The sabbath day is not mentioned in the book of Genesis at all. Since Moses wrote the book of Genesis we would think that if this observance was practiced he would have mentioned it. There is no mention and in fact, the Scriptures say that God had given this day to be a sign between God and Israel:

"And also I gave them my sabbaths to be a sign between me and them, that they might know that I am the Lord who sanctifies them" (Ezekiel 20:12).

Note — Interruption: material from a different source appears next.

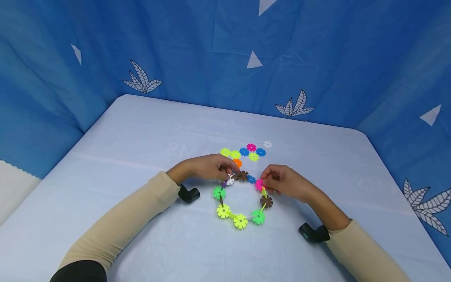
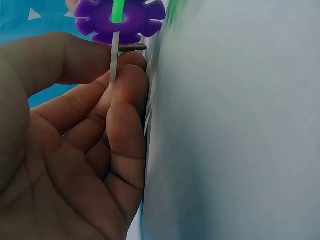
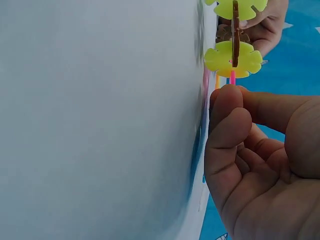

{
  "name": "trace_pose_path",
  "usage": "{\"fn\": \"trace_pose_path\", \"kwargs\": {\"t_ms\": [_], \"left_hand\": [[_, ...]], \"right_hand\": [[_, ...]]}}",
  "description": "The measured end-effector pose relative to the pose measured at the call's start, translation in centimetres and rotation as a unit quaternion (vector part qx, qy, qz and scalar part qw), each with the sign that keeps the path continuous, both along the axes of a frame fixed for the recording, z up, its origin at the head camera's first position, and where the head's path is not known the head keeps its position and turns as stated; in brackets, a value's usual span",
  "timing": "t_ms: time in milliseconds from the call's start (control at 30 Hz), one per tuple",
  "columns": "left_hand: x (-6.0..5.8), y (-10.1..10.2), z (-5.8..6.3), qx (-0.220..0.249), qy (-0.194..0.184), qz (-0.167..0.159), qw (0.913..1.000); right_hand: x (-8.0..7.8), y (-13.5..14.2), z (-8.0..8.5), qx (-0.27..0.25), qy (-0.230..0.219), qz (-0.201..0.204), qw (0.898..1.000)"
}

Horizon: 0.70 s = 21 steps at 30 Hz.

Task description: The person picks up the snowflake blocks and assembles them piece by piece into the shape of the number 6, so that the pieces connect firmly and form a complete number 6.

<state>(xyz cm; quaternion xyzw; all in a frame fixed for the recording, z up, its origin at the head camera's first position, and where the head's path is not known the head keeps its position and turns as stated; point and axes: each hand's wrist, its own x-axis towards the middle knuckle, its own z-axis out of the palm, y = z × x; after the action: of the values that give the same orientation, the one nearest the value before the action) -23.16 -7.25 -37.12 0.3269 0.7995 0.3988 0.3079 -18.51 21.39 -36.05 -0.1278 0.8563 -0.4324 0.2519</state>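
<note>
A ring of interlocked plastic snowflake discs lies on the table, with yellow (image 1: 240, 221), green (image 1: 258, 217), brown (image 1: 266, 201) and other colours slotted edge to edge. At the ring's upper left, my left hand (image 1: 215, 167) pinches a white snowflake disc (image 2: 113, 62) between thumb and fingers; a purple disc (image 2: 120, 25) joins it. My right hand (image 1: 287, 182) pinches a pink snowflake disc (image 1: 260, 185) at the upper right, beside a yellow disc (image 3: 233, 60). Between the hands are a brown disc (image 1: 243, 175) and a blue disc (image 1: 251, 179). Fingers partly cover both pinched discs.
Beyond the ring lie loose snowflake discs: an orange one (image 1: 237, 163), a pink one (image 1: 251, 147), a white one (image 1: 267, 144), and several yellow and blue ones. The white table (image 1: 148, 129) meets a blue patterned curtain (image 1: 197, 51) at its far edge.
</note>
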Motion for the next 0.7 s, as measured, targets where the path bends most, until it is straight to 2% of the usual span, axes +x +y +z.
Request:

The sabbaths (weekly, seven year, and 49th year), were all given to Israel as a sign between them and God for the purpose of reminding them how they were sanctified (set aside unto holiness). To profane the sabbath was the same as denying the sanctification. The seventh day therefore was sanctified to reveal the spiritual sanctification they enjoyed as the people of God. New Testament sanctification is not tied to the law or the sabbath but to Jesus. Those who deny this sanctification alone in Jesus are not the people of God. The sanctification Jesus gives has no connection to the law or the sabbath.
 
Heidi said:
Jay T. is saying that we are still under the law and not under grace. Well, sorry, but the Jews are still under the law and so are those who have not been born again of the Holy spirit. They, therefore, are at the mercy of the Law. I'm under grace. Thanks be to God! :angel:

Sputnik: Um, regardless of what Jay T. might have said in his post (it's AWFUL long and I haven't read it yet) do you know what you're talking about, Heidi? I mean, with all due respect, you seem to be under the constant impression that, since Jesus, Christians are (NOW) under grace. You are aware, aren't you, that 'grace' was a gift from God to humankind from the very beginning? Also, please answer this question, Heidi Do you regard obedience to the commands of God that were NOT abolished at the cross as being 'under the law'?
 
servant_2000 said:
Did Adam And Eve Observe The Sabbath Day?

No, they did not observe a sabbath day while in the garden. They did not observe a sabbath day after they came out of the garden. There is no mention of the sabbath day until Exodus 16:22-23.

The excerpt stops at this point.